> [What you are asked to do]: All of the entries below should be returned verbatim, apart from the pictures.

* * * *

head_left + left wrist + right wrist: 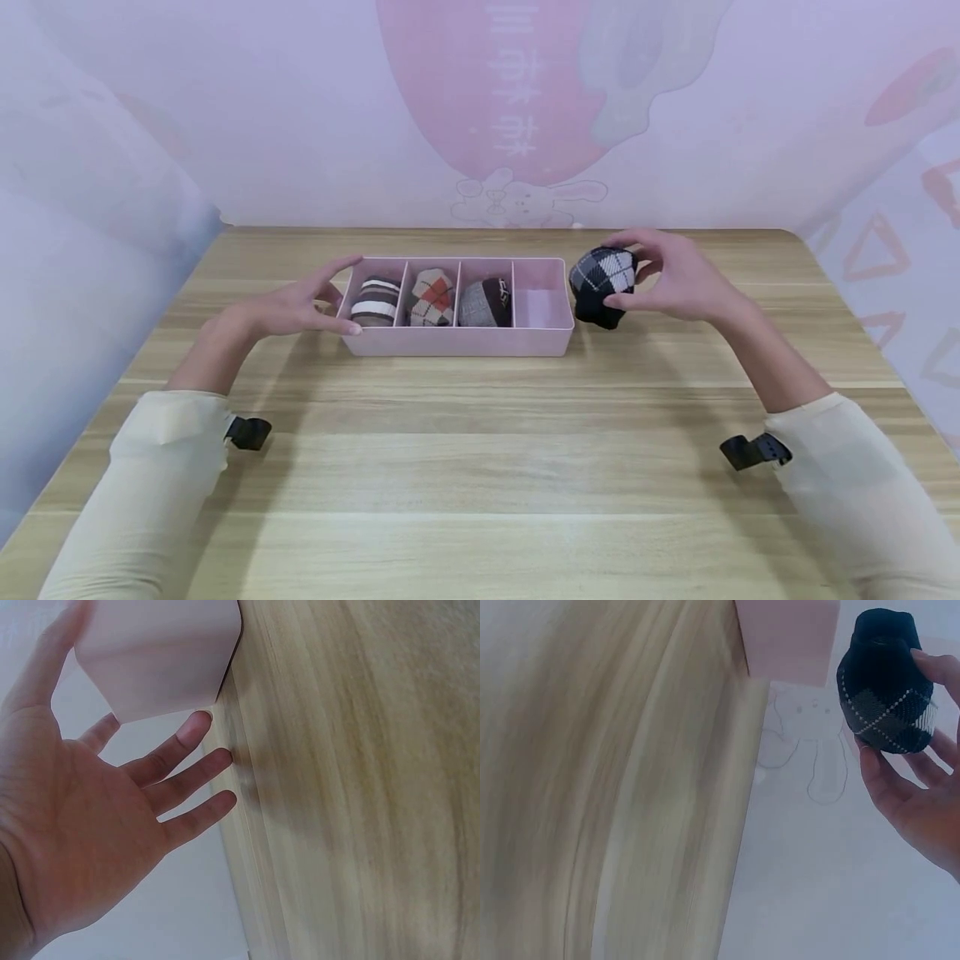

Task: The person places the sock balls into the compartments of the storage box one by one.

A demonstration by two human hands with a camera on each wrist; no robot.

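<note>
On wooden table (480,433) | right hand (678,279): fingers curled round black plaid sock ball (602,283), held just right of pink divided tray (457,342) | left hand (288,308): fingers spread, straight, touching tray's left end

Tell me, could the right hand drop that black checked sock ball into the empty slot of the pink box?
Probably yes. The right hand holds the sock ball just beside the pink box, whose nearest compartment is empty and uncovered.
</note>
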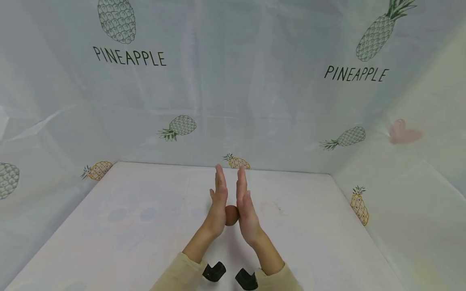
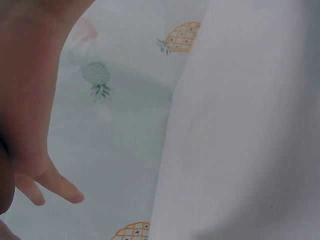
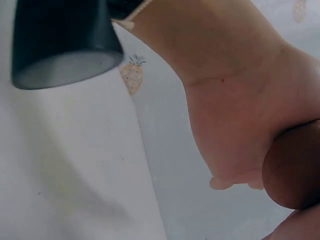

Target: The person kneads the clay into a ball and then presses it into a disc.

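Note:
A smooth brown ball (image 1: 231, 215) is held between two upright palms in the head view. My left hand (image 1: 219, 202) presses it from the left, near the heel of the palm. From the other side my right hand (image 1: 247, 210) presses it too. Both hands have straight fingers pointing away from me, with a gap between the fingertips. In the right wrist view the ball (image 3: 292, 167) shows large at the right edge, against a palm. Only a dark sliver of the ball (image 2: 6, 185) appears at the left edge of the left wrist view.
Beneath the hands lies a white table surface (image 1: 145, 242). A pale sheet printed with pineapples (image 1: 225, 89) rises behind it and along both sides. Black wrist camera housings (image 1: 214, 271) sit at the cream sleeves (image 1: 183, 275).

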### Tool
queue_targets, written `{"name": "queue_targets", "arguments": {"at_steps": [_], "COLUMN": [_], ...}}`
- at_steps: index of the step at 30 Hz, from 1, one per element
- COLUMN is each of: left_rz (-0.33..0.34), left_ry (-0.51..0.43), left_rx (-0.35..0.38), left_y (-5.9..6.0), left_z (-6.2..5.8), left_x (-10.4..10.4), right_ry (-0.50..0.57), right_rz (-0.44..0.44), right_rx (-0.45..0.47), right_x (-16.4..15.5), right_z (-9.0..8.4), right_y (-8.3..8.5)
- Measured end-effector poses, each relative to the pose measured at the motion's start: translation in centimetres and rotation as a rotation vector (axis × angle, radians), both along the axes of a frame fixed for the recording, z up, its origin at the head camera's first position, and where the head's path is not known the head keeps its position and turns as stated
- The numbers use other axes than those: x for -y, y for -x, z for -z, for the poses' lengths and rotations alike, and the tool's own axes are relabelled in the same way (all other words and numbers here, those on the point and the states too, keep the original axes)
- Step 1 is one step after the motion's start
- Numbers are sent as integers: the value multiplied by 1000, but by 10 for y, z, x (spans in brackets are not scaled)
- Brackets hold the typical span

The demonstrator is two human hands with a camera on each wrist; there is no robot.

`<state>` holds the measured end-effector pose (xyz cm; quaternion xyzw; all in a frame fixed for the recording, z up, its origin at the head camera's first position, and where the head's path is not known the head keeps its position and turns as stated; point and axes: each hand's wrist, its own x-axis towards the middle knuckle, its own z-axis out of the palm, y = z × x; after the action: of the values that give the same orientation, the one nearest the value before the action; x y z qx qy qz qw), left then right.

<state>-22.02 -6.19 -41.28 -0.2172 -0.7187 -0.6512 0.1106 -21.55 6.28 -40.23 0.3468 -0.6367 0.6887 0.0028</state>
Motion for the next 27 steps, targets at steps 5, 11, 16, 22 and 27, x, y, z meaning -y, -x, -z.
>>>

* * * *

> [Result for this exercise]:
head_left + left wrist + right wrist: 

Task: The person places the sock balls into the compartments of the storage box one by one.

A demonstration by two human hands with a camera on each wrist; no robot.

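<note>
On wooden table (480,433) | right hand (678,279): fingers curled round black plaid sock ball (602,283), held just right of pink divided tray (457,342) | left hand (288,308): fingers spread, straight, touching tray's left end

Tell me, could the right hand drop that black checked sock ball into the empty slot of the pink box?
Probably yes. The right hand holds the sock ball just beside the pink box, whose nearest compartment is empty and uncovered.
</note>
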
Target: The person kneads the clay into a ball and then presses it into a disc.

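Note:
A smooth brown ball (image 1: 231, 215) is held between two upright palms in the head view. My left hand (image 1: 219, 202) presses it from the left, near the heel of the palm. From the other side my right hand (image 1: 247, 210) presses it too. Both hands have straight fingers pointing away from me, with a gap between the fingertips. In the right wrist view the ball (image 3: 292, 167) shows large at the right edge, against a palm. Only a dark sliver of the ball (image 2: 6, 185) appears at the left edge of the left wrist view.
Beneath the hands lies a white table surface (image 1: 145, 242). A pale sheet printed with pineapples (image 1: 225, 89) rises behind it and along both sides. Black wrist camera housings (image 1: 214, 271) sit at the cream sleeves (image 1: 183, 275).
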
### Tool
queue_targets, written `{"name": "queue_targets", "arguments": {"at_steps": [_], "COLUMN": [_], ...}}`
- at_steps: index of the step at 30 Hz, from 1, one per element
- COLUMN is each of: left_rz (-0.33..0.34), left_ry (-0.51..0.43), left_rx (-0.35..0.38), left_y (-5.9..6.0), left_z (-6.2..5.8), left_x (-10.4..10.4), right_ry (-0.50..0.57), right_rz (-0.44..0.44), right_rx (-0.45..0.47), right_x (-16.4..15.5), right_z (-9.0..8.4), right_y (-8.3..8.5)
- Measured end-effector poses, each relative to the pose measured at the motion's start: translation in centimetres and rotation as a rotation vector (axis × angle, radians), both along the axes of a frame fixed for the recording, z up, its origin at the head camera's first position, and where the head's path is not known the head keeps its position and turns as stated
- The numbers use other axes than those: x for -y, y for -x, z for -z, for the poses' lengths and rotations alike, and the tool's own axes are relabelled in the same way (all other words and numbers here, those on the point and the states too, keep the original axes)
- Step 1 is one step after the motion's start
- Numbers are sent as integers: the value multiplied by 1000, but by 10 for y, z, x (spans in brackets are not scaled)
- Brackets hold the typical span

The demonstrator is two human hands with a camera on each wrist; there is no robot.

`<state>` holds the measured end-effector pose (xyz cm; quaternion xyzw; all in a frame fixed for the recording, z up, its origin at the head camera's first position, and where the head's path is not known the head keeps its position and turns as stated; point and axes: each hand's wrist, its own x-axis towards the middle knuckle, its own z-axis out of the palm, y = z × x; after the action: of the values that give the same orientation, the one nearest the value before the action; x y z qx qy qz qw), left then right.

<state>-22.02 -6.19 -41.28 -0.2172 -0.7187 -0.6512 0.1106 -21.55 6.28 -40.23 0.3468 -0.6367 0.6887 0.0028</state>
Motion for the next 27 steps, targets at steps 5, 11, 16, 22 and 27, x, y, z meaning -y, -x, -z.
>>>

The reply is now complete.